• **DESCRIPTION OF THE TASK**
In this exercise, reproduce the whole listing exactly.

• **DATA EXCERPT**

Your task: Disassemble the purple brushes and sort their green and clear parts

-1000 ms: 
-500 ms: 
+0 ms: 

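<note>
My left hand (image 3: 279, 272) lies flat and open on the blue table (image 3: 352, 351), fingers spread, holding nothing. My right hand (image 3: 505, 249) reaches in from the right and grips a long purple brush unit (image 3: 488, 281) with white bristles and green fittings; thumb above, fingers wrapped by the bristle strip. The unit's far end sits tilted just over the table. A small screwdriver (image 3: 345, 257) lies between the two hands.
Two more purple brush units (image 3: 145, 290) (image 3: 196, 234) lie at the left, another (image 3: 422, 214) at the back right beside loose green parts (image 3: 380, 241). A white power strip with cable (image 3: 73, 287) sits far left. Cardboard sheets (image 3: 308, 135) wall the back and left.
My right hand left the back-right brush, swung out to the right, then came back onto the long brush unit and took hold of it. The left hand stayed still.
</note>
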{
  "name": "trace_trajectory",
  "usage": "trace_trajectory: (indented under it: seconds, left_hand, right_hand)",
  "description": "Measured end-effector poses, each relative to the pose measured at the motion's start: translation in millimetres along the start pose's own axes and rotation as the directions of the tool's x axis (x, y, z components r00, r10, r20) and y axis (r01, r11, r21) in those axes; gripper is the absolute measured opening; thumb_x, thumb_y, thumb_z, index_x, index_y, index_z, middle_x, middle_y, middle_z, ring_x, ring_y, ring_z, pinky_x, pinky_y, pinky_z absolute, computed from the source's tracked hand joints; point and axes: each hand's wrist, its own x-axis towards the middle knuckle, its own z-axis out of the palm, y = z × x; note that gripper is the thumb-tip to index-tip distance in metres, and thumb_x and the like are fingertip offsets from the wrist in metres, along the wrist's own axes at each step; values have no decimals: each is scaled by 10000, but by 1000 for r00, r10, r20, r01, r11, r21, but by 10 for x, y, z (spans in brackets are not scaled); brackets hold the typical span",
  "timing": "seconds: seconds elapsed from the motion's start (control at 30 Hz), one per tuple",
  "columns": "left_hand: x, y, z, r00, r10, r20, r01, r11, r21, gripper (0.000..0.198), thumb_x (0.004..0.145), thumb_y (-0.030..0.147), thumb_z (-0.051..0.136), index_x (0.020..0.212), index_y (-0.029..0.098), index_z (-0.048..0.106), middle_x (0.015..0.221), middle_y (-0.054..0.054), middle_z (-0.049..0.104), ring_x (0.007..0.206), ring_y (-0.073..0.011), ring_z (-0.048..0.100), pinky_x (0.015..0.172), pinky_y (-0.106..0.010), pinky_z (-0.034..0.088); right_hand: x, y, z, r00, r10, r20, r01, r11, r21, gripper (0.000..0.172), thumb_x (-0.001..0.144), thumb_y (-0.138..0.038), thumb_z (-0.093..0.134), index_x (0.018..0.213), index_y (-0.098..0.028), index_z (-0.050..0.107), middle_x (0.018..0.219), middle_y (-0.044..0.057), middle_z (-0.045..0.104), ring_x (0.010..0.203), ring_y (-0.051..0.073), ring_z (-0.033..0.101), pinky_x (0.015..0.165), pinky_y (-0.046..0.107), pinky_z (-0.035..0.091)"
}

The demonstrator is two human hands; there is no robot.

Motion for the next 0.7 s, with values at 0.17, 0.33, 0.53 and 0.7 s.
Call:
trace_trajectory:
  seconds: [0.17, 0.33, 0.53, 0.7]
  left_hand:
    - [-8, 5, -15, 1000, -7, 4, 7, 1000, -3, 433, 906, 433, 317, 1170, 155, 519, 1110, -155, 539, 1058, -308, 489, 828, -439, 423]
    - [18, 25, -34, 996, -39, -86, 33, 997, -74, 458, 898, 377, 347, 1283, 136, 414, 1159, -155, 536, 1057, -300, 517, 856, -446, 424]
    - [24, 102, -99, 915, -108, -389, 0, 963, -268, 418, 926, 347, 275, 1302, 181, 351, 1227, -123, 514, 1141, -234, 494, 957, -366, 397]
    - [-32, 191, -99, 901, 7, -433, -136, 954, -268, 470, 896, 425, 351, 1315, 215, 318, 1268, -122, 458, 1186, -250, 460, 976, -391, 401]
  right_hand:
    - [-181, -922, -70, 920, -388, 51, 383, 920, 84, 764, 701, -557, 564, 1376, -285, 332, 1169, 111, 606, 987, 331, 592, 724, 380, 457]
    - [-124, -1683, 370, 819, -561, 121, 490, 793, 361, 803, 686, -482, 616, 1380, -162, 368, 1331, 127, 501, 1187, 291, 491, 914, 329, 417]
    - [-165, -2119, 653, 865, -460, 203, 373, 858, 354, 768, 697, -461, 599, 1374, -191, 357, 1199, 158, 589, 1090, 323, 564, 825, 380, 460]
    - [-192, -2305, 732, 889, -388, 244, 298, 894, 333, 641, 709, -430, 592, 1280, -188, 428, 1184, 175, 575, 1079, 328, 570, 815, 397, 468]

• **TASK RESPONSE**
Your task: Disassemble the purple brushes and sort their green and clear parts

-1000 ms: 
-500 ms: 
+0 ms: 

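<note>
My left hand (image 3: 279, 272) lies flat and open on the blue table (image 3: 352, 351), fingers spread, holding nothing. My right hand (image 3: 505, 249) reaches in from the right and grips a long purple brush unit (image 3: 488, 281) with white bristles and green fittings; thumb above, fingers wrapped by the bristle strip. The unit's far end sits tilted just over the table. A small screwdriver (image 3: 345, 257) lies between the two hands.
Two more purple brush units (image 3: 145, 290) (image 3: 196, 234) lie at the left, another (image 3: 422, 214) at the back right beside loose green parts (image 3: 380, 241). A white power strip with cable (image 3: 73, 287) sits far left. Cardboard sheets (image 3: 308, 135) wall the back and left.
My right hand left the back-right brush, swung out to the right, then came back onto the long brush unit and took hold of it. The left hand stayed still.
</note>
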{
  "name": "trace_trajectory",
  "usage": "trace_trajectory: (indented under it: seconds, left_hand, right_hand)",
  "description": "Measured end-effector poses, each relative to the pose measured at the motion's start: translation in millimetres along the start pose's own axes and rotation as the directions of the tool's x axis (x, y, z components r00, r10, r20) and y axis (r01, r11, r21) in those axes; gripper is the absolute measured opening; thumb_x, thumb_y, thumb_z, index_x, index_y, index_z, middle_x, middle_y, middle_z, ring_x, ring_y, ring_z, pinky_x, pinky_y, pinky_z absolute, computed from the source's tracked hand joints; point and axes: each hand's wrist, its own x-axis towards the middle knuckle, its own z-axis out of the palm, y = z × x; note that gripper is the thumb-tip to index-tip distance in metres, and thumb_x and the like are fingertip offsets from the wrist in metres, along the wrist's own axes at each step; values have no decimals: each is scaled by 10000, but by 1000 for r00, r10, r20, r01, r11, r21, but by 10 for x, y, z (spans in brackets are not scaled); brackets hold the typical span",
  "timing": "seconds: seconds elapsed from the motion's start (control at 30 Hz), one per tuple",
  "columns": "left_hand: x, y, z, r00, r10, r20, r01, r11, r21, gripper (0.000..0.198), thumb_x (0.004..0.145), thumb_y (-0.030..0.147), thumb_z (-0.051..0.136), index_x (0.020..0.212), index_y (-0.029..0.098), index_z (-0.048..0.106), middle_x (0.015..0.221), middle_y (-0.054..0.054), middle_z (-0.049..0.104), ring_x (0.007..0.206), ring_y (-0.073..0.011), ring_z (-0.048..0.100), pinky_x (0.015..0.172), pinky_y (-0.106..0.010), pinky_z (-0.034..0.088); right_hand: x, y, z, r00, r10, r20, r01, r11, r21, gripper (0.000..0.172), thumb_x (-0.001..0.144), thumb_y (-0.138..0.038), thumb_z (-0.093..0.134), index_x (0.018..0.213), index_y (-0.098..0.028), index_z (-0.050..0.107), middle_x (0.018..0.219), middle_y (-0.044..0.057), middle_z (-0.045..0.104), ring_x (0.010..0.203), ring_y (-0.051..0.073), ring_z (-0.033..0.101), pinky_x (0.015..0.165), pinky_y (-0.046..0.107), pinky_z (-0.035..0.091)"
}

The demonstrator is two human hands; there is no robot.

Motion for the next 0.7 s, with values at 0.17, 0.33, 0.53 and 0.7 s.
Call:
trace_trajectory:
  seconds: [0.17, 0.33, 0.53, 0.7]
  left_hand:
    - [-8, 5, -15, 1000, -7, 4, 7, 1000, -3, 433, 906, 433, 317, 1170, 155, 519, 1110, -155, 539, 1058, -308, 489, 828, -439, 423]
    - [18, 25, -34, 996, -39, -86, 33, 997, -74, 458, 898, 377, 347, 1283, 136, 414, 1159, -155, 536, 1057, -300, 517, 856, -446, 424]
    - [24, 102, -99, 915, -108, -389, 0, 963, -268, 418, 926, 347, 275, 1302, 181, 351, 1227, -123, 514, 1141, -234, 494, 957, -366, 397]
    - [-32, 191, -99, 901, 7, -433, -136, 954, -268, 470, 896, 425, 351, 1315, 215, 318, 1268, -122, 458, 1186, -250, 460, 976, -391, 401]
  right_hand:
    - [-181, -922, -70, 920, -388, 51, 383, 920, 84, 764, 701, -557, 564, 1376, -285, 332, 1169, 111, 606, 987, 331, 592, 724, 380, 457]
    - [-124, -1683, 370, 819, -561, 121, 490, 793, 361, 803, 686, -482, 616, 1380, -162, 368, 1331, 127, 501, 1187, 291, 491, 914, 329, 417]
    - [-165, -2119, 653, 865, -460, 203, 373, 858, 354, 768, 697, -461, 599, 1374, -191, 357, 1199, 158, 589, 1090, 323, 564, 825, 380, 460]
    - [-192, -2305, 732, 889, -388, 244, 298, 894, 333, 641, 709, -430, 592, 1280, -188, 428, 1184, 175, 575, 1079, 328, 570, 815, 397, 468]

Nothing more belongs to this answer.